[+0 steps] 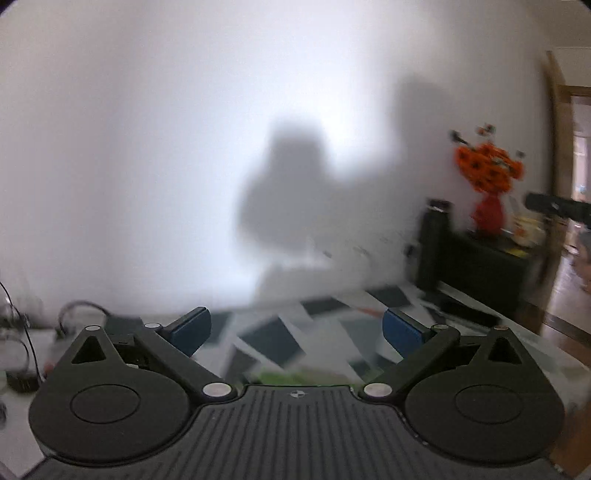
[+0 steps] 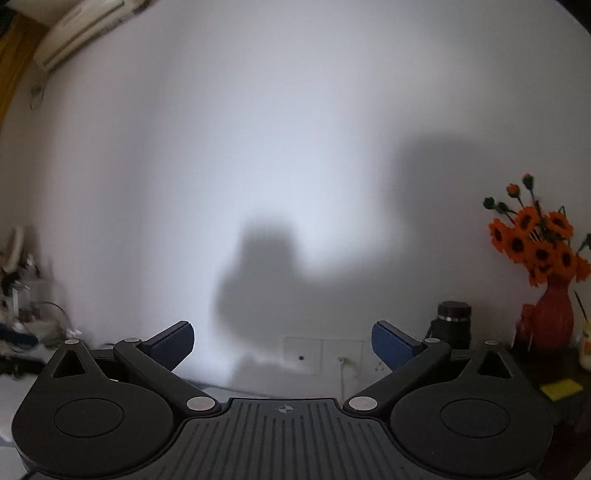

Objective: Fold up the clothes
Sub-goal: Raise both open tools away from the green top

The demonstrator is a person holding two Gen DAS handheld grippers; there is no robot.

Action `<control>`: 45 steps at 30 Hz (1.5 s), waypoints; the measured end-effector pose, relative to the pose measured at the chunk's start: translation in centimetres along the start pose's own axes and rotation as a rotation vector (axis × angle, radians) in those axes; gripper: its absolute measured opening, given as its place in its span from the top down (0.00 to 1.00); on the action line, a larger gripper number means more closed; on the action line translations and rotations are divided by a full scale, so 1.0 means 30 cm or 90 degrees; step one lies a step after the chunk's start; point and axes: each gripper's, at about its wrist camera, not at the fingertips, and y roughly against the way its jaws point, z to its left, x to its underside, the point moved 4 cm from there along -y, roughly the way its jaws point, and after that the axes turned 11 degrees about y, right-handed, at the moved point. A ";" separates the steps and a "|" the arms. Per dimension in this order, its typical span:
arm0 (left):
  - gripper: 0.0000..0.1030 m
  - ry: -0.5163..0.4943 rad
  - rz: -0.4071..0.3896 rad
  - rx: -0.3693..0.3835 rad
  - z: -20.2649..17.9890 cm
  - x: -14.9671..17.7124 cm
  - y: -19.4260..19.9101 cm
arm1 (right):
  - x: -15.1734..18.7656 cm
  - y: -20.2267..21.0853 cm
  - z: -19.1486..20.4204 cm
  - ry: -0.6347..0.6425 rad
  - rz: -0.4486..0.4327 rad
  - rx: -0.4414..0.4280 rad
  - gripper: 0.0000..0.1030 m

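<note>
— How were the two tools set?
— The left hand-held gripper (image 1: pixel 297 328) and right hand-held gripper (image 2: pixel 282 345) both gaped wide, empty, facing the wall (image 2: pixel 258 147).
— The clothes?
— Blurred patterned fabric (image 1: pixel 280 339) lay below the left one.

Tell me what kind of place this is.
Most likely a room in a home: a red vase of orange flowers on a dark cabinet, a wall air conditioner, and a patterned bed or table cover below a plain white wall.
</note>
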 end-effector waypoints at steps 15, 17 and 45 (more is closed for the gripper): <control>0.02 0.040 0.174 -0.031 0.134 0.285 -0.546 | 0.501 -0.432 -0.026 -0.054 0.287 -0.142 0.14; 0.02 0.063 0.175 -0.016 0.159 0.305 -0.554 | 0.530 -0.464 -0.031 -0.066 0.309 -0.143 0.17; 0.03 0.295 0.204 0.064 0.304 0.377 -0.581 | 0.653 -0.343 -0.075 -0.310 0.335 -0.231 0.31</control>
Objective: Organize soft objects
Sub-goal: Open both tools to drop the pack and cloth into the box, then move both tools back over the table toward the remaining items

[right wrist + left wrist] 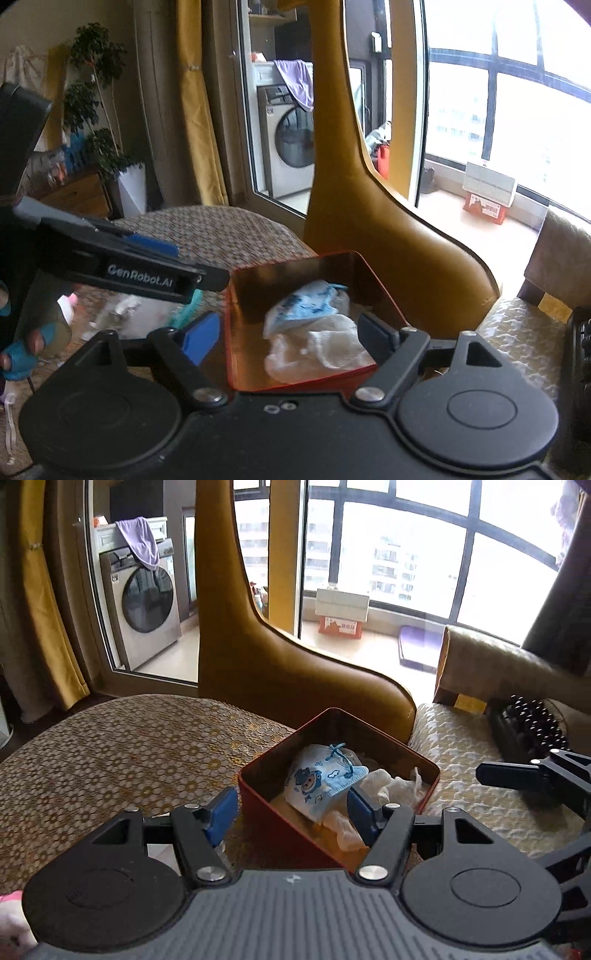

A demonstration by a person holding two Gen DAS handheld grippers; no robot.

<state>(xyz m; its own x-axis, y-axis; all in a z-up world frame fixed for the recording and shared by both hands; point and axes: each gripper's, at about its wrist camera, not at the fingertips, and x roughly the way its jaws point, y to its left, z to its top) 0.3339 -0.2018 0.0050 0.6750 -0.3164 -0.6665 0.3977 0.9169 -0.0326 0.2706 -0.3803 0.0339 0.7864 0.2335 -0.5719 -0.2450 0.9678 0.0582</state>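
Note:
A red tin box (273, 827) stands on the patterned tablecloth (129, 746). Inside it lie a blue-and-white cartoon face mask (317, 779) and a white cloth (391, 788). My left gripper (291, 816) hovers open over the tin's near corner, nothing between its blue pads. One of the right gripper's fingers (517, 777) shows at the right. In the right wrist view, the right gripper (290, 339) is open above the tin (295, 273), over the mask (306, 304) and cloth (321, 350), holding nothing. The left gripper's fingers (155, 275) reach in from the left.
A yellow leather chair back (280, 664) rises just behind the tin. A black beaded cushion (532, 723) lies on the right seat. Left of the tin, a white fluffy item (136, 314) and a pink item (70, 302) lie on the table. A gloved hand (18, 354) shows lower left.

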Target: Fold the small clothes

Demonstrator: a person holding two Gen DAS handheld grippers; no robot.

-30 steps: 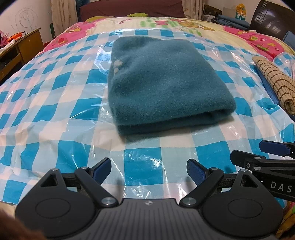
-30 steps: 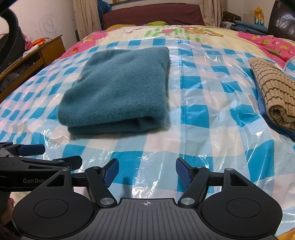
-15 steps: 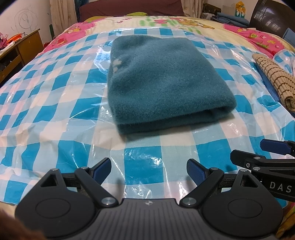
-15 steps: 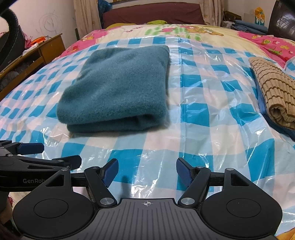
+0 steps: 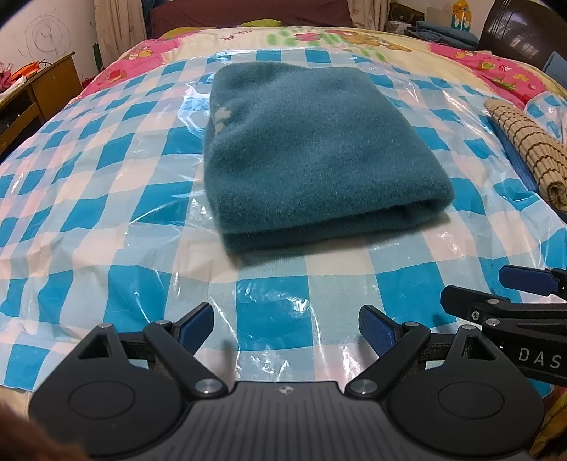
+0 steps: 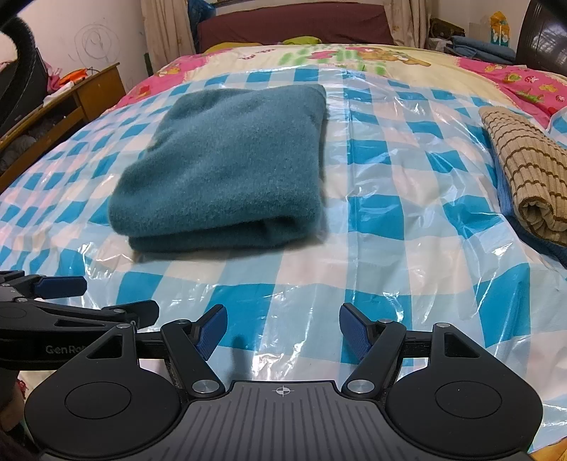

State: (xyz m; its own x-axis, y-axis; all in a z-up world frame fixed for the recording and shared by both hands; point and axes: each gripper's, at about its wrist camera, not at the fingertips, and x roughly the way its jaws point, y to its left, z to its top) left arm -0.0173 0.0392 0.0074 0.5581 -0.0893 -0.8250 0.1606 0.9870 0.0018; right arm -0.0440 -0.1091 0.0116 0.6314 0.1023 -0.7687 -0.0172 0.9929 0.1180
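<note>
Teal garment (image 5: 319, 156) lies folded; left tongs (image 5: 286, 328) and right tongs (image 6: 282, 329) hover level, spread wide, holding nothing.

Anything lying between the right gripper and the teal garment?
Nothing but bare checkered plastic sheet between the open right gripper and the folded teal garment, as the right wrist view shows.

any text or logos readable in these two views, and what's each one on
"DAS", cut off by the frame edge: white letters on the right tongs, seen in the left wrist view.
"GenRo", the rest hidden: grey letters on the left tongs, seen in the right wrist view.
Print on the cartoon bedspread: too blurred to read.
Carton by the headboard: too small to read.
</note>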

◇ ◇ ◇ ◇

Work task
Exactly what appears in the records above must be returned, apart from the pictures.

Response for this exercise
[+0 steps] 
[+0 steps] 

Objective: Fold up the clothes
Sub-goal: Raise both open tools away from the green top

The demonstrator is a person holding two Gen DAS handheld grippers; there is no robot.

Action `<control>`: 45 steps at 30 Hz (1.5 s), waypoints; the measured end-effector pose, relative to the pose measured at the chunk's start: translation in centimetres along the start pose's own axes and rotation as a rotation vector (axis × angle, radians) in those axes; gripper: its absolute measured opening, given as its place in its span from the top down (0.00 to 1.00); on the action line, a larger gripper number means more closed; on the action line translations and rotations are divided by a full scale, so 1.0 means 30 cm or 90 degrees; step one lies a step after the chunk's start; point and axes: each gripper's, at about its wrist camera, not at the fingertips, and y roughly against the way its jaws point, z to its left, x to its underside, the point moved 4 cm from there along -y, roughly the way its jaws point, and after that the axes turned 11 degrees about y, right-handed, at the moved point. A ";" separates the steps and a "|" the arms. Per dimension in this order, its typical span:
arm0 (left):
  - gripper: 0.0000..0.1030 m
  - ry: -0.5163..0.4943 rad
  - rz: -0.4071..0.3896 rad
  - rx: -0.3693..0.3835 rad
  - z: -20.2649..17.9890 cm
  - x: -14.9671..17.7124 cm
  - y: -19.4260..19.9101 cm
arm1 (right):
  - x: -15.1734..18.7656 cm
  - y: -20.2267..21.0853 cm
  - z: -19.1486..20.4204 cm
  - ry: -0.6347..0.6425 rad
  - rz: -0.4486..0.4327 rad
  - rx: -0.4414..0.4280 rad
  - gripper: 0.0000..0.1030 m

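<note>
— How were the two tools set?
— The left hand-held gripper (image 1: pixel 297 328) and right hand-held gripper (image 2: pixel 282 345) both gaped wide, empty, facing the wall (image 2: pixel 258 147).
— The clothes?
— Blurred patterned fabric (image 1: pixel 280 339) lay below the left one.

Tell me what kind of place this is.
Most likely a room in a home: a red vase of orange flowers on a dark cabinet, a wall air conditioner, and a patterned bed or table cover below a plain white wall.
</note>
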 end-effector waypoints at steps 15, 17 and 45 (more is closed for the gripper): <control>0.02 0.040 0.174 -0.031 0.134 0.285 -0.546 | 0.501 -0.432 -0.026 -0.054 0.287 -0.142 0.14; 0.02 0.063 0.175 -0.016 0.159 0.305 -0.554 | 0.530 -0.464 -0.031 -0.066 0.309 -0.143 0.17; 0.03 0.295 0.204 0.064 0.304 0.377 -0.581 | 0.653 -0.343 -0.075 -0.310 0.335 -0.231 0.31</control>
Objective: Organize soft objects
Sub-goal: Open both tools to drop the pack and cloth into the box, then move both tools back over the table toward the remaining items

[right wrist + left wrist] 

A demonstration by a person holding two Gen DAS handheld grippers; no robot.

<state>(xyz m; its own x-axis, y-axis; all in a z-up world frame fixed for the recording and shared by both hands; point and axes: each gripper's, at about its wrist camera, not at the fingertips, and x roughly the way its jaws point, y to its left, z to its top) 0.3339 -0.2018 0.0050 0.6750 -0.3164 -0.6665 0.3977 0.9169 -0.0326 0.2706 -0.3803 0.0339 0.7864 0.2335 -0.5719 -0.2450 0.9678 0.0582</state>
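Note:
A red tin box (273, 827) stands on the patterned tablecloth (129, 746). Inside it lie a blue-and-white cartoon face mask (317, 779) and a white cloth (391, 788). My left gripper (291, 816) hovers open over the tin's near corner, nothing between its blue pads. One of the right gripper's fingers (517, 777) shows at the right. In the right wrist view, the right gripper (290, 339) is open above the tin (295, 273), over the mask (306, 304) and cloth (321, 350), holding nothing. The left gripper's fingers (155, 275) reach in from the left.
A yellow leather chair back (280, 664) rises just behind the tin. A black beaded cushion (532, 723) lies on the right seat. Left of the tin, a white fluffy item (136, 314) and a pink item (70, 302) lie on the table. A gloved hand (18, 354) shows lower left.
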
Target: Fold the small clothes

Demonstrator: a person holding two Gen DAS handheld grippers; no robot.

-30 steps: 
-30 steps: 
-15 steps: 
-15 steps: 
+0 steps: 
+0 steps: 

State: (xyz m; its own x-axis, y-axis; all in a z-up world frame fixed for the recording and shared by both hands; point and axes: each gripper's, at about its wrist camera, not at the fingertips, and x roughly the way its jaws point, y to its left, z to its top) left arm -0.0173 0.0392 0.0074 0.5581 -0.0893 -0.8250 0.1606 0.9870 0.0018; right arm -0.0440 -0.1091 0.0116 0.6314 0.1023 -0.7687 -0.0172 0.9929 0.1180
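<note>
Teal garment (image 5: 319, 156) lies folded; left tongs (image 5: 286, 328) and right tongs (image 6: 282, 329) hover level, spread wide, holding nothing.

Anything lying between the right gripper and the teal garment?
Nothing but bare checkered plastic sheet between the open right gripper and the folded teal garment, as the right wrist view shows.

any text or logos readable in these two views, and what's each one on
"DAS", cut off by the frame edge: white letters on the right tongs, seen in the left wrist view.
"GenRo", the rest hidden: grey letters on the left tongs, seen in the right wrist view.
Print on the cartoon bedspread: too blurred to read.
Carton by the headboard: too small to read.
</note>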

With this, the answer is finished.